Assignment: All lines below containing "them" are to be listed.

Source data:
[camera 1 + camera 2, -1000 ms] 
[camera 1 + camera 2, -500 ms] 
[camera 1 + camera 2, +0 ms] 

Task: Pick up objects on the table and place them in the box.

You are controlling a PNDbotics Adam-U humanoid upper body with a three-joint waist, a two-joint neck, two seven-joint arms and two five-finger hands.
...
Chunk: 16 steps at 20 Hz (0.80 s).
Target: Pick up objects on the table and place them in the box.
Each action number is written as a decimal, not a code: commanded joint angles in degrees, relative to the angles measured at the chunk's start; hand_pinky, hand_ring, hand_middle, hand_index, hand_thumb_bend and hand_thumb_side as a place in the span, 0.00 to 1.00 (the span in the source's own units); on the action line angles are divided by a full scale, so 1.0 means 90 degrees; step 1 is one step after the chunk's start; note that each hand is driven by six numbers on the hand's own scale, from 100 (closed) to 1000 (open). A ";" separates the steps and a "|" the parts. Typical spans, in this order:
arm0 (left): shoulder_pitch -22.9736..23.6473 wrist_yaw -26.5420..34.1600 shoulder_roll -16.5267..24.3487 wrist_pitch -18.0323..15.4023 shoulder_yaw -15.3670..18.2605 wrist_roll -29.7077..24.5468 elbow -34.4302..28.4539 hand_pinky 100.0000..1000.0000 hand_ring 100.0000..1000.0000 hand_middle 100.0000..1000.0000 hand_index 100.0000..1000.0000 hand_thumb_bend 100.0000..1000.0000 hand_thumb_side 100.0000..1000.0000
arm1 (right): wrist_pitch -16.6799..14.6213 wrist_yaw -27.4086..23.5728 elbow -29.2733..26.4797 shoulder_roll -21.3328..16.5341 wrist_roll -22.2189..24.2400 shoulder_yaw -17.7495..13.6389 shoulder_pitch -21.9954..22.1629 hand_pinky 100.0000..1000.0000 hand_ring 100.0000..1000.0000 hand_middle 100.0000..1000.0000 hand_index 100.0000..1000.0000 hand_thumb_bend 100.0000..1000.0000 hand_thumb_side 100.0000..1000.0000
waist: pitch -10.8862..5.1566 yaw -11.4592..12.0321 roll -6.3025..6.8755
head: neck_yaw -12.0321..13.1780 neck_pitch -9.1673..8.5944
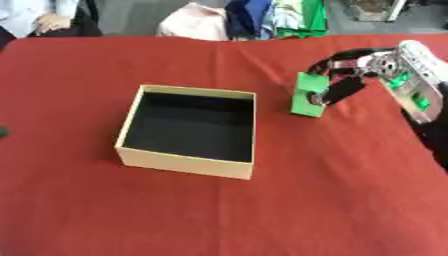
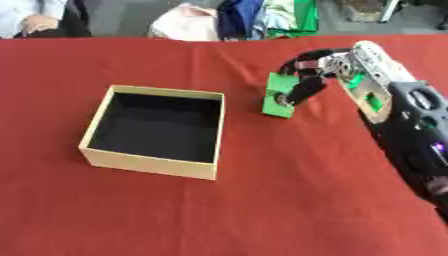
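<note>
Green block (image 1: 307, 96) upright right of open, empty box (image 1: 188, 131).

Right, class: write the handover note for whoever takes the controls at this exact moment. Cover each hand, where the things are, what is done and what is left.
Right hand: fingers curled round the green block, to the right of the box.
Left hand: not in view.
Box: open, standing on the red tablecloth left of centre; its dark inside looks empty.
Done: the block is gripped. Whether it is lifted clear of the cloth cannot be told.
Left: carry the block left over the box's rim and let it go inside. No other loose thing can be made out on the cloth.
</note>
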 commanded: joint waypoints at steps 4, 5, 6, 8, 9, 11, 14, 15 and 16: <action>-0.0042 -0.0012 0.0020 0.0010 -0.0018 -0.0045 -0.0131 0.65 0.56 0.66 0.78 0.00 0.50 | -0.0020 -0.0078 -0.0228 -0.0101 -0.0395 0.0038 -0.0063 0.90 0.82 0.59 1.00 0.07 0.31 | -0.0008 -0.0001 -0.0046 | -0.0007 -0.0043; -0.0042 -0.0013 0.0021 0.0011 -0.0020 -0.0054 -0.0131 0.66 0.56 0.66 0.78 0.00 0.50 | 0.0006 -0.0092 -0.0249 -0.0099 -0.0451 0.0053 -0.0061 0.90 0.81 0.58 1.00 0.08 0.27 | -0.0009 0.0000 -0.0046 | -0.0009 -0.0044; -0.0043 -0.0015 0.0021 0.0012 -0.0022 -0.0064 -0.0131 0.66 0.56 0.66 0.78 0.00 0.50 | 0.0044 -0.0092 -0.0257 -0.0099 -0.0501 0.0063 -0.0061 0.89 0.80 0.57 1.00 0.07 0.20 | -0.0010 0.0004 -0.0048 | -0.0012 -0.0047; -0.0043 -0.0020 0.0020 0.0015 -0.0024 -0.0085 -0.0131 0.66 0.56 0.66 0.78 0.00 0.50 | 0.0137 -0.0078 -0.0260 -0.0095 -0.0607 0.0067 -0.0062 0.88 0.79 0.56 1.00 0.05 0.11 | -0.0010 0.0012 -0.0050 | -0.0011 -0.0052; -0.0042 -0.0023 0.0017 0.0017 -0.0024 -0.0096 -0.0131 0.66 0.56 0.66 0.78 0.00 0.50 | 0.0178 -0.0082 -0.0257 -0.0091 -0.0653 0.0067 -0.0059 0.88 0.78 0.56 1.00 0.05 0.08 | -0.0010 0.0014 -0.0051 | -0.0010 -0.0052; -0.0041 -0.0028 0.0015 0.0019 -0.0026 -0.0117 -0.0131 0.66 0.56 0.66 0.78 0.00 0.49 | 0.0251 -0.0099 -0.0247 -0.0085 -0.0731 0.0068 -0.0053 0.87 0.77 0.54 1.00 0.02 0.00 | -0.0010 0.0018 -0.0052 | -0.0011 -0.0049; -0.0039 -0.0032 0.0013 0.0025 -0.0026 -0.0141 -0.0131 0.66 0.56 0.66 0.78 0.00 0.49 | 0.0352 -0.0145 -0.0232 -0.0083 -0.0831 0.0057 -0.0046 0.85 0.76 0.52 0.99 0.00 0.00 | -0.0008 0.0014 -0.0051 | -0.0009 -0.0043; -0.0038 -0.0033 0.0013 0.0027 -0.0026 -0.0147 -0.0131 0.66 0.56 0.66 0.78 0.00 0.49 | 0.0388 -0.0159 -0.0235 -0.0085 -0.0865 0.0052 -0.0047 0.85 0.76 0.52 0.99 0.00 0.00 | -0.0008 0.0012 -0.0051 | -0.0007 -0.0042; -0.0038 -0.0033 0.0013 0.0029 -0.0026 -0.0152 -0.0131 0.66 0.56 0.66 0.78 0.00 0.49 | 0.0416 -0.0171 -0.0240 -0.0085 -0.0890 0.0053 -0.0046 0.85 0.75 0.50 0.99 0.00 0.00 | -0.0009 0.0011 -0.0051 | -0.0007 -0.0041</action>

Answer to the problem:
Task: Pick up objects on the table and place them in the box.
Target: Pick up objects on the table and place them in the box.

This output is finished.